Para los románticos era lo más preciado. Vender el alma suponía despojarse de la esencia de uno mismo y, en consecuencia, perderlo todo para renacer al borde del abismo, o para morir directamente. Goethe hizo que Fausto la negociase con Mefistófeles. Byron la entregó a diversas causas y contiendas, y finalmente se la regaló a la tristeza. Un valiente.

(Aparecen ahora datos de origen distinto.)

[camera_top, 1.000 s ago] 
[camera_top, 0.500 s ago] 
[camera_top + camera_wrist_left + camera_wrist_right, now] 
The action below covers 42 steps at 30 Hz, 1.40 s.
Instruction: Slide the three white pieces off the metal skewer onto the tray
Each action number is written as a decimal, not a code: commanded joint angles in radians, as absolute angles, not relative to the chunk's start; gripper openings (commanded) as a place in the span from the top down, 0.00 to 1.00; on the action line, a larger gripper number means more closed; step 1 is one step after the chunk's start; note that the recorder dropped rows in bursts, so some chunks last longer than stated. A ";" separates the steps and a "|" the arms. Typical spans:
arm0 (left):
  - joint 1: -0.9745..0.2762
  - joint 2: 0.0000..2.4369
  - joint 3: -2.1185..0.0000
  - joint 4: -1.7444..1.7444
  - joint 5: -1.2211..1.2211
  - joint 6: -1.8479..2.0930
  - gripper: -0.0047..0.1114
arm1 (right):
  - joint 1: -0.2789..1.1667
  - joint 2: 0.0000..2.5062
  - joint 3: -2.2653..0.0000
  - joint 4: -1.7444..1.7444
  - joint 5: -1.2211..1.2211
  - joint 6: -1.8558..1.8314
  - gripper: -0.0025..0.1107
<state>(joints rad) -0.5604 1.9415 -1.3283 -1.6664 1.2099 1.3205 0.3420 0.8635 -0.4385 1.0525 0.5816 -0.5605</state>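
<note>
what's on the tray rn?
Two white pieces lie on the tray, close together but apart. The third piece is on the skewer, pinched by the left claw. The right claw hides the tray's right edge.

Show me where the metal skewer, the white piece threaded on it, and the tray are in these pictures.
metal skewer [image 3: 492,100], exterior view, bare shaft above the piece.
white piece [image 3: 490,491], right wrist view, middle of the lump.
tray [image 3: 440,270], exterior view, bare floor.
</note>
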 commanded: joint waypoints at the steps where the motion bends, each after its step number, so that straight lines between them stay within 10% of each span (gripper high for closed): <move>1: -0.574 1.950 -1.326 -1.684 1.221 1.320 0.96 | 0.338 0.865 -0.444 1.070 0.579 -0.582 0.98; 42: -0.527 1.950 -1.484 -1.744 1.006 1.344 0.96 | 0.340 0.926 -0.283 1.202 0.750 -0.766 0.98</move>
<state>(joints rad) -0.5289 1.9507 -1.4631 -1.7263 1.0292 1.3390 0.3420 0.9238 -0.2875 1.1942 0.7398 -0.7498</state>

Hoy en día la cosa es mucho más prosaica. Podemos verter nuestra esencia en un trabajo ‘estable’ a cambio de mil euros o hipotecar la dignidad por un piso de 70 metros cuadrados. En Ibiza damos un paso más y pactamos con el mismísimo diablo una habitación por el módico precio de 600 euros al mes. Unos volverán a proclamar aquello de que «es el precio de vivir en al paraíso», olvidando que esa revisión del término ‘vivir’ es poco menos que una perversidad. Cuando alguien te exige un año de fianza para alquilarte un apartamento, cuando destinas el 70 por ciento de tu salario a pagar a tu arrendador significa que algo está fallando en el sistema.

Bojana, Luis y unos cuantos más se han levantado contra el sinsentido. De momento constituyen un pequeño grupo de indignados con miles de seguidores en facebook, pero así han empezado muchos terremotos sociales. De momento han concitado el interés de los medios de comunicación, pero estaría bien que su causa generase al menos cierta curiosidad entre los políticos.

Solo una decidida regulación de los precios vía legislativa podrá garantizar que se ponga coto el desmadre del alquiler en la isla. Aunque es cierto que eso sería intervenir en el mercado, y no sé yo si nuestros partidos estarían por la labor. Apelemos a su alma.